Khushal was genuinely alarmed now. He wanted to run. But he could not make himself budge an inch from the slab he was sitting on.

“Relax, child!” the man said softly. “I am not here to harm you. Quite the contrary, actually.”

“I…I don’t understand,” Khushal said, breathing heavily. “What is happening? Where am I?”

The man peered at him closely. “What is the last thing you remember,” he questioned.

“I…I…I don’t remember,” Khushal said honestly.

“Try harder,” the man said pacifyingly. “Again.”

Khushal closed his eyes and tried to clear the muddle inside his mind. He concentrated hard. And then, there was a flash.  He remembered coming out of an eatery late in the night, clutching plastic bags in both his hands. He remembered as he was crossing the road, one of the bags slipped from his hand. He had bent down to pick it up when all of a sudden a yellow cab came on to him. Khushal had frozen completely and the last thing he remembered was the headlights of the taxi, growing bigger and bigger.

Khushal shot open his eyes, heaving badly.

He turned to look at the man, who was observing him with keen interest.

Khushal bent his head, wheezing and coughing, Khushal asked, “Am…Am I dead? Is…Is this…?” he couldn’t complete what he had to say. Fear was clouding every particle inside him. All he could think of was his father’s face.

“Relax, child,” the man said comfortingly and put an arm around his shoulders. “You are just resting. For now.”

There was something assuaging about his voice that calmed Khushal down a bit.

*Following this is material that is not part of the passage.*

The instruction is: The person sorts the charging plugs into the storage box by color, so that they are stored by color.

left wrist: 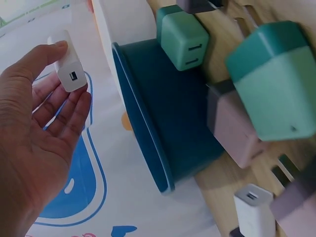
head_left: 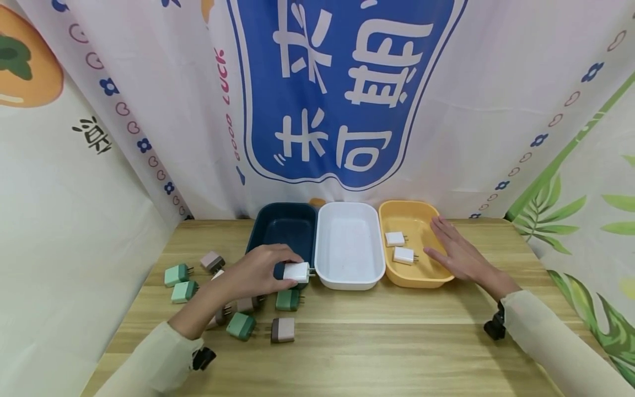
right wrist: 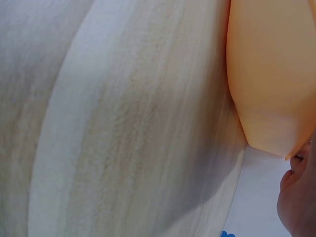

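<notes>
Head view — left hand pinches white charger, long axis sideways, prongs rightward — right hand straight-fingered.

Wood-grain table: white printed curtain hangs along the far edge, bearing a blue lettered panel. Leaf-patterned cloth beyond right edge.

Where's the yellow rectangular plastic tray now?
In the head view, the yellow rectangular plastic tray stands right of the white rectangular plastic tray, the right hand at its right rim.
</notes>
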A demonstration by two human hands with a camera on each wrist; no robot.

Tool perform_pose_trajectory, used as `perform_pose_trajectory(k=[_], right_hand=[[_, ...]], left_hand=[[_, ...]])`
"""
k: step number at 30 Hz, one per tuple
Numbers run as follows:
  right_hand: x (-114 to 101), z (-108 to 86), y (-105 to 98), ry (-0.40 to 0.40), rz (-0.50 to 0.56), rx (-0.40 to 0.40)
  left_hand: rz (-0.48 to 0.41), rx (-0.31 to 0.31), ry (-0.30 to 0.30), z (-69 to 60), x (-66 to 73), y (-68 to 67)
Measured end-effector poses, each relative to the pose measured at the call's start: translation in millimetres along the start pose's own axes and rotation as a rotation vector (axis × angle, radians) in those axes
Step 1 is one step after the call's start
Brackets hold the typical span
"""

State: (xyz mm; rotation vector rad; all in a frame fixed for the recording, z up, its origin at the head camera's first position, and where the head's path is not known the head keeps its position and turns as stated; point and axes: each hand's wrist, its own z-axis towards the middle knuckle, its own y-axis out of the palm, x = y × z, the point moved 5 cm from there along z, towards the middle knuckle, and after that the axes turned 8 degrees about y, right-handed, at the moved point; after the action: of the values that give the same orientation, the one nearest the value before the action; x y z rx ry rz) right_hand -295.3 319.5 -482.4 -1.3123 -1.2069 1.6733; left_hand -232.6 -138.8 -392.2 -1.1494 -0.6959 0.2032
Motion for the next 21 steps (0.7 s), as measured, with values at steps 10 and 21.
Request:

“Where am I? What…What is this place?” he asked the man, desperately seeking some answers.

“This, my friend,” he said while extending his hands dramatically and looking ahead, “Is one of your favourite places of your childhood.”

Khushal was confused. He observed the surroundings closely.  The unfinished brick walls. The stone slab. The train at the distance. Realization suddenly hit him. This was the terrace of his ‘nani-ghar’ in Udaipur from back when he was little. He goggled at everything with his mouth hanging open.

“What…What am I doing here? Is this a dream?” he asked while not taking his eyes from the walls in front of him.

“You have been battling with yourself for a long time now, Khushal,” the man said. “It is time for you to gain just a little perspective…. From your very own experience.”

Khushal started at him. He wanted to feel annoyed at the man. He wanted to feel scared. But there was something about his voice, his face, that made him feel calm.

The man chortled merrily. A breeze ruffled his long hair. “Do not worry, my child! I am just dropping you off somewhere. At a particular time… Which, I hope, would give you a little nudge in the right direction.”

“Drop…Drop me?” Khushal asked, alarmed. “But where? And…And why me?”

The man slanted his head a little, peering keenly at Khushal. “I wish I had the answers. But this is the way it is supposed to be. I am just a bus conductor, you see,” he said languorously.

He rolled up the sleeves of his robe. “Now,” he said. “Remember, you have till the birthday celebrations begin.”

“Birthday? I…I don’t understand,” Khushal stuttered.

“You will,” said the man and winked.

He brought his right hand close to Khushal’s face, pointing his index finger right at the center of his forehead.

Khushal began feeling drowsy. It was as if he was being pulled inside a whirl of tranquility. Far ahead he could just make out the skies turning a hue of orangish-pink. A train hooted again at the distance.

“Time to wake up, son!” whispered the man with a smile and lightly touched his forehead with his finger.

Khushal felt dizzy. His eyes fluttered and then closed on their own. Everything swirled inside him.

And then there was nothing…



His eyes twitched.

“Chikuuuu…get up now!”

He shifted uncomfortably and his eyelids fluttered a little. Balmy sunlight trickled in on his face directly from the front.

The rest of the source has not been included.